§ Work required:
Drop all images. Then write out each line below exactly as given.

------

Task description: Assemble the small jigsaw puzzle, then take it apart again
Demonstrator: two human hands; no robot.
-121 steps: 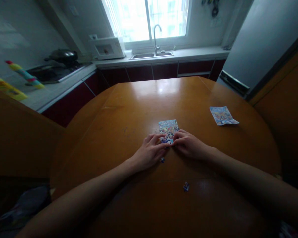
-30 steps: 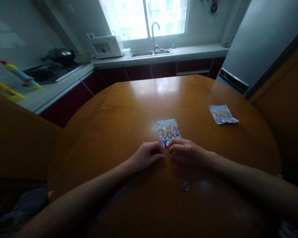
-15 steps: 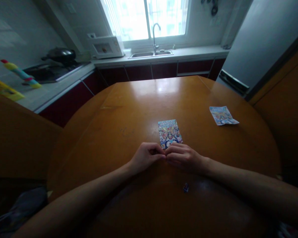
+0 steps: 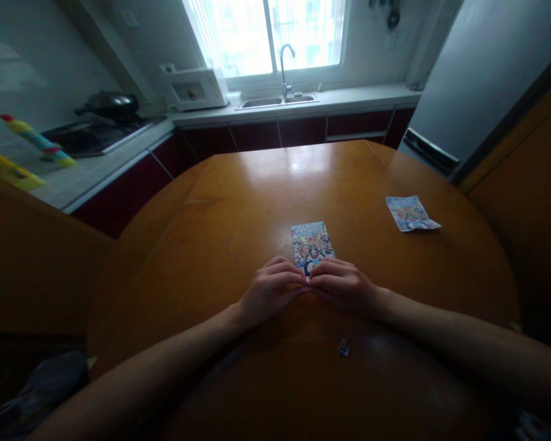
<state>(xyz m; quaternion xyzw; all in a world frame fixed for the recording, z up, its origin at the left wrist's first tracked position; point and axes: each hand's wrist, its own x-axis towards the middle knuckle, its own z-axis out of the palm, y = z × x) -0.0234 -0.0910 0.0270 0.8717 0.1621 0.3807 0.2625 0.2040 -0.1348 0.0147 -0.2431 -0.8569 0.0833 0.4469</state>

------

§ Written response:
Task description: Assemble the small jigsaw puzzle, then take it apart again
Demonstrator: two human hands; no robot.
-121 steps: 
-30 steps: 
-15 steps: 
+0 steps: 
<state>(xyz m; quaternion xyzw; all in a world frame fixed for the recording, z up, its origin at the left wrist's first tracked position; point and axes: each hand's wrist, its own x-axis towards the middle knuckle, its own z-axis out of the palm, y = z × x) -0.0234 -0.0910 0.0270 0.8717 0.1621 0.3807 0.2625 0.2040 -0.1348 0.0147 -0.2431 -0.8569 0.0833 0.4469</state>

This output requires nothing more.